So, you got the job! Nicely done! You get that email with the clients instructions, which read something like this:

“Final delivery format must be .BWF stereo interleaved at 48Hhz, 24bit; with an integrated loudness of -14 LUFS, a dynamic range of 10 LU and a true peak of max -0.8 dBTP”.

If you first thought is Huh? then do not fear! This blog is here to help.

As a hobbyist or professional sound engineer you will come across technical terms referring to audio levels and loudness. In some instances those terms can seem like a whole new language. So, to save you a google search we've created some useful information on various terms and meters, that will help you understand your tools and inspire you to create great professional audio.

A Level Meter

is used to monitor levels (RMS [perceived loudness] or peak levels) either as a PPM or VU meter.


Decibels relative to Full Scale. This scale is used in digital systems (e.g. your DAW) and refers to the amplitude of a signal compared with the maximum which a device can handle before clipping occurs. This is usually marked as 0dBFS. You may have notice that the default position for your channel faders is at the 0dB mark.

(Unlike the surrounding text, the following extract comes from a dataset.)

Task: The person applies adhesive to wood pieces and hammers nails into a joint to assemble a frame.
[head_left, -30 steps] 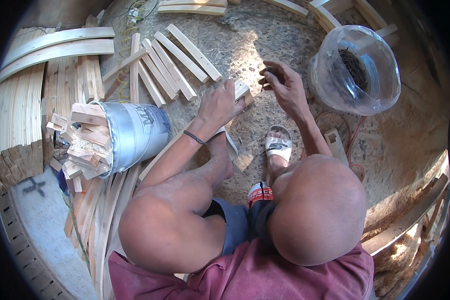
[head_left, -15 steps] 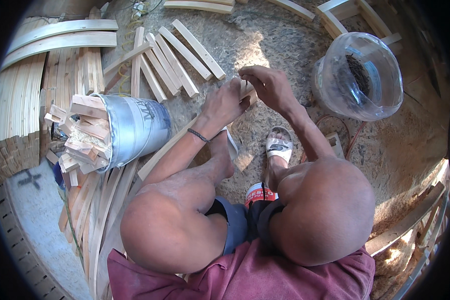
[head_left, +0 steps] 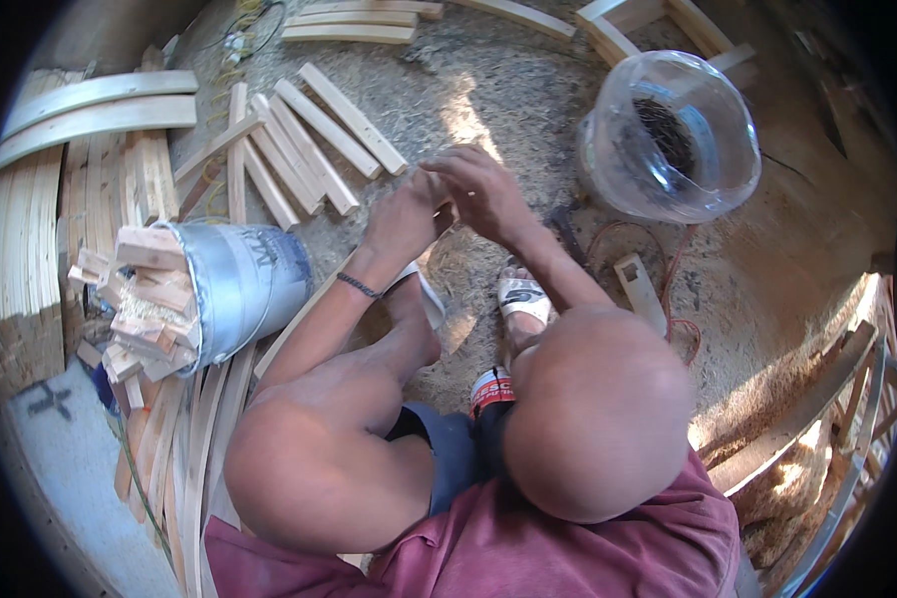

dB True Peak. The scale is actually dBFS, but measured with a true peak meter. dBTP refers to the peak amplitude of a signal compared with the maximum which a device can handle before clipping occurs. In digital systems, 0 dBTP would equal the highest level (number) the processor is capable of representing. Measured values are always negative or zero, since they are less than or equal to full-scale..

True Peak

A maximum absolute level of the signal waveform. It measures the peak levels of samples and intersample peaks.


Root mean square. The average power of your audio signal, and close to what your ears perceive as the loudness of your audio.

Loudness range

Dynamics of your audio, or difference between the average “quiet” and average “loud” parts (excluding extremes). Similar to RMS, but based on the LUFS scale which is optimized for human perception.

LUFS and LUFS Meter:

The new standard for measuring audio loudness is LUFS (loudness units relative to full scale). It was developed to enable normalization of audio levels, and matches how our ears actually perceive sound.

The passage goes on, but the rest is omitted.